_Required work_
A faithful copy of the entire listing is what is needed.

_Provided material_
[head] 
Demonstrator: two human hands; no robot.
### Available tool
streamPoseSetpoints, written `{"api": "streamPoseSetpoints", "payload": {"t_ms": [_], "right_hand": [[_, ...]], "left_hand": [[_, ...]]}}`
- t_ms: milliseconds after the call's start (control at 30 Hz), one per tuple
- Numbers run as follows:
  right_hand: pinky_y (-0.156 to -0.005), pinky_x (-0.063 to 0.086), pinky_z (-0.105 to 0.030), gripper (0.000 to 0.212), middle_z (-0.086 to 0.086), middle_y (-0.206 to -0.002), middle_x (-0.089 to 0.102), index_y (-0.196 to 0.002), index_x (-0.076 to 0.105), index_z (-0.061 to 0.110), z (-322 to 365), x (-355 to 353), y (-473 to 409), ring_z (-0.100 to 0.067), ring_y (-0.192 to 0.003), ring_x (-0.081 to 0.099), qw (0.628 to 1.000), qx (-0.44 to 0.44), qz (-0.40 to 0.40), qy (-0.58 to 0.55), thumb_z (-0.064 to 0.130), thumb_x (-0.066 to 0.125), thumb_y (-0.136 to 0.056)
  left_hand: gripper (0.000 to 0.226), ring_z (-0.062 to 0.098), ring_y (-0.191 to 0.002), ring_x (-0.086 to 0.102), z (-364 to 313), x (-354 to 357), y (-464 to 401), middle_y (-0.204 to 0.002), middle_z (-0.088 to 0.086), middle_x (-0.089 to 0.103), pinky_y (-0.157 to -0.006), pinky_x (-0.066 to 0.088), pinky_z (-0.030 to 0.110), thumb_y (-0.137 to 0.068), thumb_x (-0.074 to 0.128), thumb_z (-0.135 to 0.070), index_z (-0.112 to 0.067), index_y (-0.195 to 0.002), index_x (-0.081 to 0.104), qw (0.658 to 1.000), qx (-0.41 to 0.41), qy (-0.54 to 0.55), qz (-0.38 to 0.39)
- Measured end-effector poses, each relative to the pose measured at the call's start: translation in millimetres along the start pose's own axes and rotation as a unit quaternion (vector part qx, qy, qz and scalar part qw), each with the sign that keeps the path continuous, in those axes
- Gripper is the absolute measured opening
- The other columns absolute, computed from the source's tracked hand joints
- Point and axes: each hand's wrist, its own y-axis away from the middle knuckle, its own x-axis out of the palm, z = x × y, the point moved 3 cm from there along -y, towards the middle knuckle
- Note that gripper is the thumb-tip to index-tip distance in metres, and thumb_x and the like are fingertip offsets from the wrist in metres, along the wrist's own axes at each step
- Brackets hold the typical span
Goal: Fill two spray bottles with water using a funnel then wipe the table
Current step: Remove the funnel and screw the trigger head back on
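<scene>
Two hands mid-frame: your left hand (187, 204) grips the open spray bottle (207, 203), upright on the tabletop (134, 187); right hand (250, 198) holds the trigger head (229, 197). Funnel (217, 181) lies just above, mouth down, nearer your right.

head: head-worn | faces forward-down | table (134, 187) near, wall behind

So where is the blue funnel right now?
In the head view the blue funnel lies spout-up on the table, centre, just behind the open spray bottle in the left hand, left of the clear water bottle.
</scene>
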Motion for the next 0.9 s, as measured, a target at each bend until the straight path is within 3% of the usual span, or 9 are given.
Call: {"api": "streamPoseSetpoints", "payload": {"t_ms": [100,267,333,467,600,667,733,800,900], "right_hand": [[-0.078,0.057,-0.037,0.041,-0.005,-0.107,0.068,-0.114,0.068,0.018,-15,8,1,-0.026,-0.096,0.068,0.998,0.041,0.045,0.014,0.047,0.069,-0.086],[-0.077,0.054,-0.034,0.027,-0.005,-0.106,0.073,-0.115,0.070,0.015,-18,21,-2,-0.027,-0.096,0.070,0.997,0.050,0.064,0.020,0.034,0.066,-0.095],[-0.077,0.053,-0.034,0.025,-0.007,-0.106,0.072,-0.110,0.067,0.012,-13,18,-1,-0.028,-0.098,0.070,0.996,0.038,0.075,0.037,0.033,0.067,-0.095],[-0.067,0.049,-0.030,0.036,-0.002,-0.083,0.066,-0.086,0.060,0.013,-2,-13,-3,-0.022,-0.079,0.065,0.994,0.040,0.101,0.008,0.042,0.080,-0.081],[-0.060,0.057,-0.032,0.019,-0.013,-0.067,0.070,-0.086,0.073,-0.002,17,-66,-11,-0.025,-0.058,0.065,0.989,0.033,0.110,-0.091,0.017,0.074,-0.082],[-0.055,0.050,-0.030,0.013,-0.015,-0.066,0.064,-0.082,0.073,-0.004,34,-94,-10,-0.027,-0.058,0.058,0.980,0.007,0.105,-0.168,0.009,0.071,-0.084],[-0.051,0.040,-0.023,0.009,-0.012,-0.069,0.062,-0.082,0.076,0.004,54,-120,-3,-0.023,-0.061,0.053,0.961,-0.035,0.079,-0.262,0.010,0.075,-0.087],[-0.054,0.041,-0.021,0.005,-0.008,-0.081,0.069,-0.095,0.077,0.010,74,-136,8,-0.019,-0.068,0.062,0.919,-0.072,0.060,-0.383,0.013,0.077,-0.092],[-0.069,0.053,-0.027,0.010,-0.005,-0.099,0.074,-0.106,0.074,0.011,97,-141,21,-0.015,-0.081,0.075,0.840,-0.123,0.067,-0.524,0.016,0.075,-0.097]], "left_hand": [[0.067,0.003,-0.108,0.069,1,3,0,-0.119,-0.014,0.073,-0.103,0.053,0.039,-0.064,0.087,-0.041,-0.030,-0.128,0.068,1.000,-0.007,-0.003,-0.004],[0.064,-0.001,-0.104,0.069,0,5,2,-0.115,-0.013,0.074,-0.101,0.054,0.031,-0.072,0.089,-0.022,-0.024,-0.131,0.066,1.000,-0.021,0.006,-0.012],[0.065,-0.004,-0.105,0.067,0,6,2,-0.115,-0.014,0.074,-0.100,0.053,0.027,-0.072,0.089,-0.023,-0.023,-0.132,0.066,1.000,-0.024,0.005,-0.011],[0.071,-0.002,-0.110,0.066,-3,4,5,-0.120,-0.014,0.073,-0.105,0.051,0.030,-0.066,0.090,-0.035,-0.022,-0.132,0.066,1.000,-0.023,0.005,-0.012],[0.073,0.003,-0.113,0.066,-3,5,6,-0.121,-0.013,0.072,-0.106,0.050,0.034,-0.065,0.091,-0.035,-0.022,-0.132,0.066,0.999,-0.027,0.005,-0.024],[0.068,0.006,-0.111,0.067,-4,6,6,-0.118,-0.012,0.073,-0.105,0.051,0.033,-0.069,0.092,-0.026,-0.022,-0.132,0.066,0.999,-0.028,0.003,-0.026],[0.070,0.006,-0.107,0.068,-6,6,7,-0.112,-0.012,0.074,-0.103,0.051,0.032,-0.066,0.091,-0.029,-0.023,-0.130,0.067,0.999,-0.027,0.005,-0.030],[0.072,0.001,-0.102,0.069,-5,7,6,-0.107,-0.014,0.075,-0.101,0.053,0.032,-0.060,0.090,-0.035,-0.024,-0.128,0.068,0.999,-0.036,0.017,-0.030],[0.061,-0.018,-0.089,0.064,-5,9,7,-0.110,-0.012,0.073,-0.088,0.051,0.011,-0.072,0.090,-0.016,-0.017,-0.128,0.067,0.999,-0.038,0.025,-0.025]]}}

_Result for this exercise_
[head] 
Demonstrator: two human hands; no robot.
### Available tool
streamPoseSetpoints, written `{"api": "streamPoseSetpoints", "payload": {"t_ms": [_], "right_hand": [[_, ...]], "left_hand": [[_, ...]]}}`
- t_ms: milliseconds after the call's start (control at 30 Hz), one per tuple
- Numbers run as follows:
  right_hand: pinky_y (-0.156 to -0.005), pinky_x (-0.063 to 0.086), pinky_z (-0.105 to 0.030), gripper (0.000 to 0.212), middle_z (-0.086 to 0.086), middle_y (-0.206 to -0.002), middle_x (-0.089 to 0.102), index_y (-0.196 to 0.002), index_x (-0.076 to 0.105), index_z (-0.061 to 0.110), z (-322 to 365), x (-355 to 353), y (-473 to 409), ring_z (-0.100 to 0.067), ring_y (-0.192 to 0.003), ring_x (-0.081 to 0.099), qw (0.628 to 1.000), qx (-0.44 to 0.44), qz (-0.40 to 0.40), qy (-0.58 to 0.55), thumb_z (-0.064 to 0.130), thumb_x (-0.066 to 0.125), thumb_y (-0.136 to 0.056)
  left_hand: gripper (0.000 to 0.226), ring_z (-0.062 to 0.098), ring_y (-0.191 to 0.002), ring_x (-0.086 to 0.102), z (-364 to 313), x (-354 to 357), y (-464 to 401), middle_y (-0.204 to 0.002), middle_z (-0.088 to 0.086), middle_x (-0.089 to 0.103), pinky_y (-0.157 to -0.006), pinky_x (-0.066 to 0.088), pinky_z (-0.030 to 0.110), thumb_y (-0.137 to 0.068), thumb_x (-0.074 to 0.128), thumb_z (-0.135 to 0.070), index_z (-0.112 to 0.067), index_y (-0.195 to 0.002), index_x (-0.081 to 0.104), qw (0.658 to 1.000), qx (-0.41 to 0.41), qy (-0.54 to 0.55), qz (-0.38 to 0.39)
- Measured end-effector poses, each relative to the pose measured at the call's start: translation in millimetres along the start pose's own axes and rotation as a unit quaternion (vector part qx, qy, qz and scalar part qw), each with the sign that keeps the path continuous, in those axes
- Gripper is the absolute measured opening
- The other columns absolute, computed from the source's tracked hand joints
- Point and axes: each hand's wrist, its own y-axis away from the middle knuckle, its own x-axis out of the palm, z = x × y, the point moved 3 cm from there along -y, towards the middle knuckle
- Note that gripper is the thumb-tip to index-tip distance in metres, and thumb_x and the like are fingertip offsets from the wrist in metres, along the wrist's own axes at each step
- Brackets hold the typical span
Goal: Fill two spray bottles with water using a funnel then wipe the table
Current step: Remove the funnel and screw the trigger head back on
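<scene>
Two hands mid-frame: your left hand (187, 204) grips the open spray bottle (207, 203), upright on the tabletop (134, 187); right hand (250, 198) holds the trigger head (229, 197). Funnel (217, 181) lies just above, mouth down, nearer your right.

head: head-worn | faces forward-down | table (134, 187) near, wall behind

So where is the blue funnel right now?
In the head view the blue funnel lies spout-up on the table, centre, just behind the open spray bottle in the left hand, left of the clear water bottle.
</scene>
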Motion for the next 0.9 s, as measured, a target at each bend until the straight path is within 3% of the usual span, or 9 are given.
Call: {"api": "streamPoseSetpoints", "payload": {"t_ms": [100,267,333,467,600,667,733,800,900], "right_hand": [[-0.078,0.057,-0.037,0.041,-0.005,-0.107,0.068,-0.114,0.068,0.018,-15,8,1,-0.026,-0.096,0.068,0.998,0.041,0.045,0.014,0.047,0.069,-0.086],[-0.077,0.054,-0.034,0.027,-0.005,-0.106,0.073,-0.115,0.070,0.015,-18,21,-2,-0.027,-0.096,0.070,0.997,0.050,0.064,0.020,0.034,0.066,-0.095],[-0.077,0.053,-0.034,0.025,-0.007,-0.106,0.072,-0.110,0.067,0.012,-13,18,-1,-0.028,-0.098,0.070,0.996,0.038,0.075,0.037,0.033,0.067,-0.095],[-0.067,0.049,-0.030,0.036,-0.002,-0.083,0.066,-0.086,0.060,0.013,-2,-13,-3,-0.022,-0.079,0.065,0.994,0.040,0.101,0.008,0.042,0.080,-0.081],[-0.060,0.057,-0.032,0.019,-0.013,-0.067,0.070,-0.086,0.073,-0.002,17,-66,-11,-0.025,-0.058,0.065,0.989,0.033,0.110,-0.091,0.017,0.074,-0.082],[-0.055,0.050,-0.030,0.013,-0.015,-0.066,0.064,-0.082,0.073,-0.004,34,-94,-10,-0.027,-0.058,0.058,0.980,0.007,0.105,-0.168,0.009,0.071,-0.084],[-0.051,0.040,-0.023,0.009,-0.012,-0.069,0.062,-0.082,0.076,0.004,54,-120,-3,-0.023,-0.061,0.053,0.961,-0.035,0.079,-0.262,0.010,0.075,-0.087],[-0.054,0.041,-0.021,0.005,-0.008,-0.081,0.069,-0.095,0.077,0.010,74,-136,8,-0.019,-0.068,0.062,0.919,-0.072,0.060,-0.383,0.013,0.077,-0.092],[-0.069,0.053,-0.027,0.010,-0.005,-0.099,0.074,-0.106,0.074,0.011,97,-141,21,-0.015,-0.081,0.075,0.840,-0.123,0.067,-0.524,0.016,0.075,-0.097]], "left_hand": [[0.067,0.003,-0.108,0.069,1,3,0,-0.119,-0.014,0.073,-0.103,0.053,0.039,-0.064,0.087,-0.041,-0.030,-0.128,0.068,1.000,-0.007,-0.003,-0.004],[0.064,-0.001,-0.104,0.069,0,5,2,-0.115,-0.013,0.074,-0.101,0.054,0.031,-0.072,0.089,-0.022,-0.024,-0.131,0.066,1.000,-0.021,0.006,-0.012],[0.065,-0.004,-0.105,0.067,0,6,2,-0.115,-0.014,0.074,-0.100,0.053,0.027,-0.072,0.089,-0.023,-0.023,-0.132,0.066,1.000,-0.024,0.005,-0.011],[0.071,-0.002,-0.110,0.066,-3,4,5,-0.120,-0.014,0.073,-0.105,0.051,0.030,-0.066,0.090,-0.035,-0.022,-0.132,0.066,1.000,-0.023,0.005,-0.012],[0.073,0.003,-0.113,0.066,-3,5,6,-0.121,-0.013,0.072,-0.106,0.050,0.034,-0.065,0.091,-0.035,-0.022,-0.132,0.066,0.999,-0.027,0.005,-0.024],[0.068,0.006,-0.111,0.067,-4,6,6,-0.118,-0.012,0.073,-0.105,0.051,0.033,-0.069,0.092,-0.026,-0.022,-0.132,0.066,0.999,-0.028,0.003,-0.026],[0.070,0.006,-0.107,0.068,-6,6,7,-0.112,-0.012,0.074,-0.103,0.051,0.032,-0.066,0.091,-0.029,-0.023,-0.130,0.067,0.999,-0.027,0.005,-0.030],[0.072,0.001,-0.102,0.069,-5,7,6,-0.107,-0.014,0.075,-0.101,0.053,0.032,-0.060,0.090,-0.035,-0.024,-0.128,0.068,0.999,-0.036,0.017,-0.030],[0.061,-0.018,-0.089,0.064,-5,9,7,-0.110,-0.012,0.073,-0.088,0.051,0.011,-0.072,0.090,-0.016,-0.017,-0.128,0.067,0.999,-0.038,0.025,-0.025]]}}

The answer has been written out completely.